- [Activity]: In full and without alteration, print the records below, minus any images.
┌─ Study material
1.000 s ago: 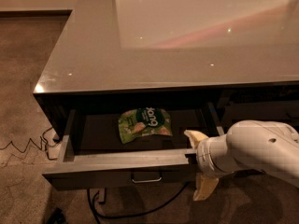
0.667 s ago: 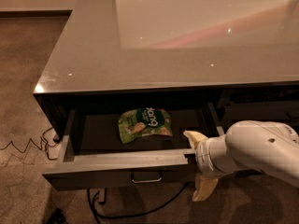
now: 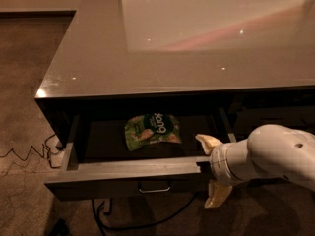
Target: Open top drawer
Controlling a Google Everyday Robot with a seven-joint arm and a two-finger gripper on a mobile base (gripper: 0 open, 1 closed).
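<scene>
The top drawer [image 3: 118,177] stands pulled out from under the grey tabletop [image 3: 162,48], and its dark inside shows. Its small loop handle [image 3: 154,187] is at the centre of the front. A green snack bag [image 3: 151,130] lies inside near the middle. My white gripper [image 3: 204,171] is at the right end of the drawer front. Its fingers are apart: one cream fingertip [image 3: 206,142] reaches over the top edge into the drawer, and the other fingertip [image 3: 215,196] hangs down outside the front.
A second dark drawer bay [image 3: 266,113] lies to the right under the tabletop. Cables run on the carpet at the left [image 3: 22,154] and under the drawer [image 3: 142,223]. A white power strip [image 3: 55,157] lies by the left leg.
</scene>
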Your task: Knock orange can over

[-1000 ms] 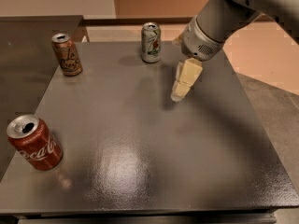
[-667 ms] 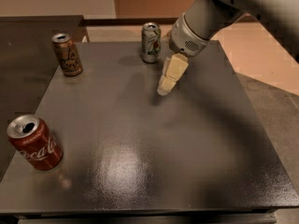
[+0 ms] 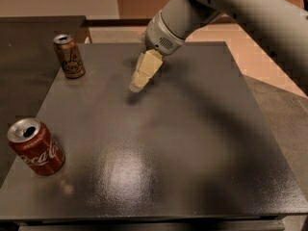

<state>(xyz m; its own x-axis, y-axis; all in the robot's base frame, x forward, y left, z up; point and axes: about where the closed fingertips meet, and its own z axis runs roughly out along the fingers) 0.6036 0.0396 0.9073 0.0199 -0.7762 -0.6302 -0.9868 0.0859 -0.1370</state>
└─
- [Written response]:
1.000 s ago: 
0.667 s ago: 
now: 
Target: Open top drawer
Controlling a Google Everyday Robot with a seven-joint arm and a two-finger gripper on a mobile base (gripper: 0 open, 1 closed).
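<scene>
The top drawer [image 3: 118,177] stands pulled out from under the grey tabletop [image 3: 162,48], and its dark inside shows. Its small loop handle [image 3: 154,187] is at the centre of the front. A green snack bag [image 3: 151,130] lies inside near the middle. My white gripper [image 3: 204,171] is at the right end of the drawer front. Its fingers are apart: one cream fingertip [image 3: 206,142] reaches over the top edge into the drawer, and the other fingertip [image 3: 215,196] hangs down outside the front.
A second dark drawer bay [image 3: 266,113] lies to the right under the tabletop. Cables run on the carpet at the left [image 3: 22,154] and under the drawer [image 3: 142,223]. A white power strip [image 3: 55,157] lies by the left leg.
</scene>
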Your task: Knock orange can over

[-1000 ms] 
[-667 ms] 
[+0 ms] 

<state>(xyz m; its own x-axis, y-axis; all in the robot's base frame, x forward, y left, z up; point and axes: about where the closed fingertips meet, and its own z axis runs roughly out along the fingers) 0.6036 0.0396 0.9073 0.0199 -0.7762 -0.6302 -0.9868 0.0859 -0.1370</state>

No further output is expected for this exercise.